All of the data below is to be output without alteration.
▼
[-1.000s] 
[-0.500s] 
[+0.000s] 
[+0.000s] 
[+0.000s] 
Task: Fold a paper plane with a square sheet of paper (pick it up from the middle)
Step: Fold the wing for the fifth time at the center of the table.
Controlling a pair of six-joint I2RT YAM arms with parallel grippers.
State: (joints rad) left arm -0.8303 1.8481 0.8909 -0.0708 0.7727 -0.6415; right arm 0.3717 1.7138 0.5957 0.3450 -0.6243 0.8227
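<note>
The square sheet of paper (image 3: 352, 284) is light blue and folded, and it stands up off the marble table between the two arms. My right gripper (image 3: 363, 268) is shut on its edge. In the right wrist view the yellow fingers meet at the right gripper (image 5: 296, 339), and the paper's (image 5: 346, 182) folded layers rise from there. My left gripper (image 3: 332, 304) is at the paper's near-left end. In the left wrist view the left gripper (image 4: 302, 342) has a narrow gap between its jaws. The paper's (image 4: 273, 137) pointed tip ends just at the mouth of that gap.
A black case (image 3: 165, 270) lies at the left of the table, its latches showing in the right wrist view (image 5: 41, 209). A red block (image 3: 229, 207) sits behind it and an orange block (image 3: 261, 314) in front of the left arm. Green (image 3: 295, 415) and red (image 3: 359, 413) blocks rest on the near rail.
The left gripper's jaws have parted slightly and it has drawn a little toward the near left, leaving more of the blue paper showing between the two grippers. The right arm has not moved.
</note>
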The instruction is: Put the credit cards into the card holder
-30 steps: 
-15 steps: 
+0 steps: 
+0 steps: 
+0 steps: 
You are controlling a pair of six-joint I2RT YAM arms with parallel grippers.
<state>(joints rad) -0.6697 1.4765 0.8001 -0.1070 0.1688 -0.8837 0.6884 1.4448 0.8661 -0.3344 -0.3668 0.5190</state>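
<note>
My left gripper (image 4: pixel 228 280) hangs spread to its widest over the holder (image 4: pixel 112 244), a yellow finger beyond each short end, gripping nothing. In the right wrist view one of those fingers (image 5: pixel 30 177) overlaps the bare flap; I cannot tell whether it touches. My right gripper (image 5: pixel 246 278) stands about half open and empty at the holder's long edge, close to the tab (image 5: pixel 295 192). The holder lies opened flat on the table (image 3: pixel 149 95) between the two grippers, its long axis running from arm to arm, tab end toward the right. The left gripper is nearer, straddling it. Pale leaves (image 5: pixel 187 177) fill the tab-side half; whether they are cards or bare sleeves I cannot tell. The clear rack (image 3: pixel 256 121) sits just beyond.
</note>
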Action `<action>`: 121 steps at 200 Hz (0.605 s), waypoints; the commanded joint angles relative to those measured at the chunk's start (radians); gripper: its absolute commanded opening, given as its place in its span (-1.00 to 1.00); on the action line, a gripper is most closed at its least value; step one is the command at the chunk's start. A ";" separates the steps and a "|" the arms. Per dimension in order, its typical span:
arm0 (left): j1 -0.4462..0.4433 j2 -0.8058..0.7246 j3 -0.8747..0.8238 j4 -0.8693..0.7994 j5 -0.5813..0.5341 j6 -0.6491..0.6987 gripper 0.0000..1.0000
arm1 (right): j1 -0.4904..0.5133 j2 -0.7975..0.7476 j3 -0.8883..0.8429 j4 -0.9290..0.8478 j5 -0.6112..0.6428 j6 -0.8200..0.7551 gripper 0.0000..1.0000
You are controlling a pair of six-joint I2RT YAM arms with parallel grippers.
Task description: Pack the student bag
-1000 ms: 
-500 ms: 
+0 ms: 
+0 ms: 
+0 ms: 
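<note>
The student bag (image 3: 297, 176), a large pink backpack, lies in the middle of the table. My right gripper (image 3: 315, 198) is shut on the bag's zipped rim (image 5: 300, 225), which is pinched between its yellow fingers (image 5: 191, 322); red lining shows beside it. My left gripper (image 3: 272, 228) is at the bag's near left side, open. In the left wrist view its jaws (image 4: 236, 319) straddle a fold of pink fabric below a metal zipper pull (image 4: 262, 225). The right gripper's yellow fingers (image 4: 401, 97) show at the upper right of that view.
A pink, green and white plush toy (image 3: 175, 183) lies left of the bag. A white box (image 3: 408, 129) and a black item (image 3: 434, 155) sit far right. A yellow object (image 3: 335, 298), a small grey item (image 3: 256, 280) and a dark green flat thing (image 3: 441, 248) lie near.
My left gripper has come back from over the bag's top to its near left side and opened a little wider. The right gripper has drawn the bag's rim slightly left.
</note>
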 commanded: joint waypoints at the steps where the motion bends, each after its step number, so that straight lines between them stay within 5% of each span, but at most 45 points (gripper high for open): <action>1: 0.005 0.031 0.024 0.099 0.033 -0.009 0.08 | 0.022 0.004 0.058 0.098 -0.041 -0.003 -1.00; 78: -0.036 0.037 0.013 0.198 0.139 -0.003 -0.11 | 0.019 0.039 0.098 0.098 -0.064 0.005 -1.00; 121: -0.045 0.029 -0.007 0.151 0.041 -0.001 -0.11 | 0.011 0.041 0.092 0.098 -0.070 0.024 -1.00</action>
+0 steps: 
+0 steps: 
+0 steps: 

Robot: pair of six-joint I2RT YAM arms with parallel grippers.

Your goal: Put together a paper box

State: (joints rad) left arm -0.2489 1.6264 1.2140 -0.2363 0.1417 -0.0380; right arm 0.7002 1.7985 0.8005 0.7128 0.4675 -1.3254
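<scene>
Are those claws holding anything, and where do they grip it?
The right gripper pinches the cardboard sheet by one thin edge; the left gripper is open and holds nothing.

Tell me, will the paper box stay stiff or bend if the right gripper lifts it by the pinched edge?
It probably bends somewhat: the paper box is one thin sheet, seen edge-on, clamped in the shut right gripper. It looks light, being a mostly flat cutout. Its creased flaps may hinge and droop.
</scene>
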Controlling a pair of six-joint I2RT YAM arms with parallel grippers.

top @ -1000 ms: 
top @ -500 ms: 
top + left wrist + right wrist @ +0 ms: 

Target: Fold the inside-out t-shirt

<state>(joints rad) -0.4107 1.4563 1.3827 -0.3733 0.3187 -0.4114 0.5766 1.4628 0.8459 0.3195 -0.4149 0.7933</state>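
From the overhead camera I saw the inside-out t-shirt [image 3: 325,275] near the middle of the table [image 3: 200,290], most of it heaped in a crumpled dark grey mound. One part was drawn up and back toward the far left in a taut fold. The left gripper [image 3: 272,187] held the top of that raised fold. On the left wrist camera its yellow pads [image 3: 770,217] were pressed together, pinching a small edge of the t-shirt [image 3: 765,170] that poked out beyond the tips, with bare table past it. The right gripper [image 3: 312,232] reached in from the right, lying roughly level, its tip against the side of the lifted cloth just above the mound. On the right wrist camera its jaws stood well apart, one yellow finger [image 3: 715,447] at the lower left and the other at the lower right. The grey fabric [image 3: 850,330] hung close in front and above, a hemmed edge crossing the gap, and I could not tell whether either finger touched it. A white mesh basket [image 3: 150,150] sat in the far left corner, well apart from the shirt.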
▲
## Task result
[-1.000s] 
[-0.500s] 
[+0.000s] 
[+0.000s] 
[+0.000s] 
Task: Fold a paper plane with a square sheet of paper (pick it up from the middle)
Step: Fold the wing for the fifth time at the center of the table.
Controlling a pair of six-joint I2RT YAM arms with parallel grippers.
State: (joints rad) left arm -0.8303 1.8481 0.8909 -0.0708 0.7727 -0.6415; right arm 0.3717 1.7138 0.5957 0.3450 -0.6243 0.8227
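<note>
The square sheet of paper (image 3: 352, 284) is light blue and folded, and it stands up off the marble table between the two arms. My right gripper (image 3: 363, 268) is shut on its edge. In the right wrist view the yellow fingers meet at the right gripper (image 5: 296, 339), and the paper's (image 5: 346, 182) folded layers rise from there. My left gripper (image 3: 332, 304) is at the paper's near-left end. In the left wrist view the left gripper (image 4: 302, 342) has a narrow gap between its jaws. The paper's (image 4: 273, 137) pointed tip ends just at the mouth of that gap.
A black case (image 3: 165, 270) lies at the left of the table, its latches showing in the right wrist view (image 5: 41, 209). A red block (image 3: 229, 207) sits behind it and an orange block (image 3: 261, 314) in front of the left arm. Green (image 3: 295, 415) and red (image 3: 359, 413) blocks rest on the near rail.
The left gripper's jaws have parted slightly and it has drawn a little toward the near left, leaving more of the blue paper showing between the two grippers. The right arm has not moved.
</note>
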The instruction is: Put the credit cards into the card holder
-30 steps: 
-15 steps: 
+0 steps: 
+0 steps: 
+0 steps: 
You are controlling a pair of six-joint I2RT YAM arms with parallel grippers.
<state>(joints rad) -0.6697 1.4765 0.8001 -0.1070 0.1688 -0.8837 0.6884 1.4448 0.8661 -0.3344 -0.3668 0.5190</state>
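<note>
My left gripper (image 4: pixel 228 280) hangs spread to its widest over the holder (image 4: pixel 112 244), a yellow finger beyond each short end, gripping nothing. In the right wrist view one of those fingers (image 5: pixel 30 177) overlaps the bare flap; I cannot tell whether it touches. My right gripper (image 5: pixel 246 278) stands about half open and empty at the holder's long edge, close to the tab (image 5: pixel 295 192). The holder lies opened flat on the table (image 3: pixel 149 95) between the two grippers, its long axis running from arm to arm, tab end toward the right. The left gripper is nearer, straddling it. Pale leaves (image 5: pixel 187 177) fill the tab-side half; whether they are cards or bare sleeves I cannot tell. The clear rack (image 3: pixel 256 121) sits just beyond.
</note>
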Action `<action>`: 121 steps at 200 Hz (0.605 s), waypoints; the commanded joint angles relative to those measured at the chunk's start (radians); gripper: its absolute commanded opening, given as its place in its span (-1.00 to 1.00); on the action line, a gripper is most closed at its least value; step one is the command at the chunk's start. A ";" separates the steps and a "|" the arms. Per dimension in order, its typical span:
arm0 (left): j1 -0.4462..0.4433 j2 -0.8058..0.7246 j3 -0.8747..0.8238 j4 -0.8693..0.7994 j5 -0.5813..0.5341 j6 -0.6491..0.6987 gripper 0.0000..1.0000
arm1 (right): j1 -0.4904..0.5133 j2 -0.7975..0.7476 j3 -0.8883..0.8429 j4 -0.9290..0.8478 j5 -0.6112..0.6428 j6 -0.8200..0.7551 gripper 0.0000..1.0000
You are controlling a pair of six-joint I2RT YAM arms with parallel grippers.
Task description: Pack the student bag
-1000 ms: 
-500 ms: 
+0 ms: 
+0 ms: 
+0 ms: 
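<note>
The student bag (image 3: 297, 176), a large pink backpack, lies in the middle of the table. My right gripper (image 3: 315, 198) is shut on the bag's zipped rim (image 5: 300, 225), which is pinched between its yellow fingers (image 5: 191, 322); red lining shows beside it. My left gripper (image 3: 272, 228) is at the bag's near left side, open. In the left wrist view its jaws (image 4: 236, 319) straddle a fold of pink fabric below a metal zipper pull (image 4: 262, 225). The right gripper's yellow fingers (image 4: 401, 97) show at the upper right of that view.
A pink, green and white plush toy (image 3: 175, 183) lies left of the bag. A white box (image 3: 408, 129) and a black item (image 3: 434, 155) sit far right. A yellow object (image 3: 335, 298), a small grey item (image 3: 256, 280) and a dark green flat thing (image 3: 441, 248) lie near.
My left gripper has come back from over the bag's top to its near left side and opened a little wider. The right gripper has drawn the bag's rim slightly left.
</note>
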 commanded: joint waypoints at the steps where the motion bends, each after its step number, so that straight lines between them stay within 5% of each span, but at most 45 points (gripper high for open): <action>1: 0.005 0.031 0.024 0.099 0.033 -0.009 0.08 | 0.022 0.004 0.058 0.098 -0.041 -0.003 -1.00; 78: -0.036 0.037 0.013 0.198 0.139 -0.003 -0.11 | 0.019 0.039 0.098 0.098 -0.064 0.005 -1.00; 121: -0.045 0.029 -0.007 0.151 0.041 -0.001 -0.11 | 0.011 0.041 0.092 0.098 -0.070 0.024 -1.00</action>
+0 steps: 
+0 steps: 
+0 steps: 

Robot: pair of six-joint I2RT YAM arms with parallel grippers.

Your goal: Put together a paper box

State: (joints rad) left arm -0.2489 1.6264 1.2140 -0.2363 0.1417 -0.0380; right arm 0.7002 1.7985 0.8005 0.7128 0.4675 -1.3254
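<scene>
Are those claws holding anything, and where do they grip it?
The right gripper pinches the cardboard sheet by one thin edge; the left gripper is open and holds nothing.

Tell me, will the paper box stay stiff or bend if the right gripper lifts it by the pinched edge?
It probably bends somewhat: the paper box is one thin sheet, seen edge-on, clamped in the shut right gripper. It looks light, being a mostly flat cutout. Its creased flaps may hinge and droop.
</scene>
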Controlling a pair of six-joint I2RT YAM arms with parallel grippers.

top @ -1000 ms: 
top @ -500 ms: 
top + left wrist + right wrist @ +0 ms: 

Target: Fold the inside-out t-shirt

<state>(joints rad) -0.4107 1.4563 1.3827 -0.3733 0.3187 -0.4114 0.5766 1.4628 0.8459 0.3195 -0.4149 0.7933</state>
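From the overhead camera I saw the inside-out t-shirt [image 3: 325,275] near the middle of the table [image 3: 200,290], most of it heaped in a crumpled dark grey mound. One part was drawn up and back toward the far left in a taut fold. The left gripper [image 3: 272,187] held the top of that raised fold. On the left wrist camera its yellow pads [image 3: 770,217] were pressed together, pinching a small edge of the t-shirt [image 3: 765,170] that poked out beyond the tips, with bare table past it. The right gripper [image 3: 312,232] reached in from the right, lying roughly level, its tip against the side of the lifted cloth just above the mound. On the right wrist camera its jaws stood well apart, one yellow finger [image 3: 715,447] at the lower left and the other at the lower right. The grey fabric [image 3: 850,330] hung close in front and above, a hemmed edge crossing the gap, and I could not tell whether either finger touched it. A white mesh basket [image 3: 150,150] sat in the far left corner, well apart from the shirt.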

Nothing else remains to be done for this exercise.